• [What you will do]
Please reproduce exactly the lines that begin the listing below, up to and including the line where "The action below" occurs.

◆ ◆ ◆ ◆ ◆ ◆ ◆

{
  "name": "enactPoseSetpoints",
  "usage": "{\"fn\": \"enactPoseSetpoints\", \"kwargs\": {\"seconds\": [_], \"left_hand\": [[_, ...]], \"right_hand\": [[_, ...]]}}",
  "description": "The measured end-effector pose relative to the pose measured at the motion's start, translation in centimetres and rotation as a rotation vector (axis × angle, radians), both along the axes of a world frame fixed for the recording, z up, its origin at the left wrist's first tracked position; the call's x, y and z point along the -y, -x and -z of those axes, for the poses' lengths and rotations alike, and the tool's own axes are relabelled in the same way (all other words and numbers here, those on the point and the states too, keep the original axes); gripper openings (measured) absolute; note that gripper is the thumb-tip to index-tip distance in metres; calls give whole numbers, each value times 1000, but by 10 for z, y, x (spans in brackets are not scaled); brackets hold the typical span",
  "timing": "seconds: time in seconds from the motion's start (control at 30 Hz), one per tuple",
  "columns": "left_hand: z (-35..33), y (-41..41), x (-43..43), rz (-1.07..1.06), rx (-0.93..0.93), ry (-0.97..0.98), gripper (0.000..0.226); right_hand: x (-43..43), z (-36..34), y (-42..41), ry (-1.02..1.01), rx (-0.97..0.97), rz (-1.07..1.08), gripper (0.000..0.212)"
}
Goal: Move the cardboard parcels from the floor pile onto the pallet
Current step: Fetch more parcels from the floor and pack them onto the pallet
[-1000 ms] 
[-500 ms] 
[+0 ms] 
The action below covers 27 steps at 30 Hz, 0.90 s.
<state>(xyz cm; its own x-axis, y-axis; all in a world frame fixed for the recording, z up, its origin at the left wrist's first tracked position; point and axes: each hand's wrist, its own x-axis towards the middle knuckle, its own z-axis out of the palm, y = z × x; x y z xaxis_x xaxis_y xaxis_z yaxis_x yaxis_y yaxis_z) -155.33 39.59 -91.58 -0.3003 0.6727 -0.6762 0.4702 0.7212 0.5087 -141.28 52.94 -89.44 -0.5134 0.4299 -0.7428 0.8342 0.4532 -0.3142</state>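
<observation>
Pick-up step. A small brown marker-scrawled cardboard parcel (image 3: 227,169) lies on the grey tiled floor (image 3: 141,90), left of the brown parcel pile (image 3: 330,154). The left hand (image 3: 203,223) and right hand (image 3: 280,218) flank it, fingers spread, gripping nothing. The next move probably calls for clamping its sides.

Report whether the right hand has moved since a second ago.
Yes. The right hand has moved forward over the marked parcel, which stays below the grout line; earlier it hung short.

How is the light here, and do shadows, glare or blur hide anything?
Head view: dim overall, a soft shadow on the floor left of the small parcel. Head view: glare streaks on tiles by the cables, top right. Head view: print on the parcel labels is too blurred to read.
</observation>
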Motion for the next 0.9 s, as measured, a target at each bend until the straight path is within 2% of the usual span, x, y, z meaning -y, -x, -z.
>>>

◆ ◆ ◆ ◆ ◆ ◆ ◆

• [Finished exercise]
{
  "name": "enactPoseSetpoints",
  "usage": "{\"fn\": \"enactPoseSetpoints\", \"kwargs\": {\"seconds\": [_], \"left_hand\": [[_, ...]], \"right_hand\": [[_, ...]]}}",
  "description": "The measured end-effector pose relative to the pose measured at the motion's start, translation in centimetres and rotation as a rotation vector (axis × angle, radians), both along the axes of a world frame fixed for the recording, z up, its origin at the left wrist's first tracked position; the call's x, y and z point along the -y, -x and -z of those axes, for the poses' lengths and rotations alike, and the tool's own axes are relabelled in the same way (all other words and numbers here, those on the point and the states too, keep the original axes); gripper openings (measured) absolute; note that gripper is the thumb-tip to index-tip distance in metres; calls give whole numbers, each value times 1000, but by 10 for z, y, x (spans in brackets are not scaled); brackets hold the typical span",
  "timing": "seconds: time in seconds from the motion's start (control at 30 Hz), one per tuple",
  "columns": "left_hand: z (-35..33), y (-41..41), x (-43..43), rz (-1.07..1.06), rx (-0.93..0.93), ry (-0.97..0.98), gripper (0.000..0.226); right_hand: x (-43..43), z (-36..34), y (-42..41), ry (-1.02..1.01), rx (-0.97..0.97), rz (-1.07..1.08), gripper (0.000..0.212)"
}
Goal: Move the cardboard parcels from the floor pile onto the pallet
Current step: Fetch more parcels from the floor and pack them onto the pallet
[-1000 ms] 
[-500 ms] 
[+0 ms] 
The action below covers 27 steps at 30 Hz, 0.90 s.

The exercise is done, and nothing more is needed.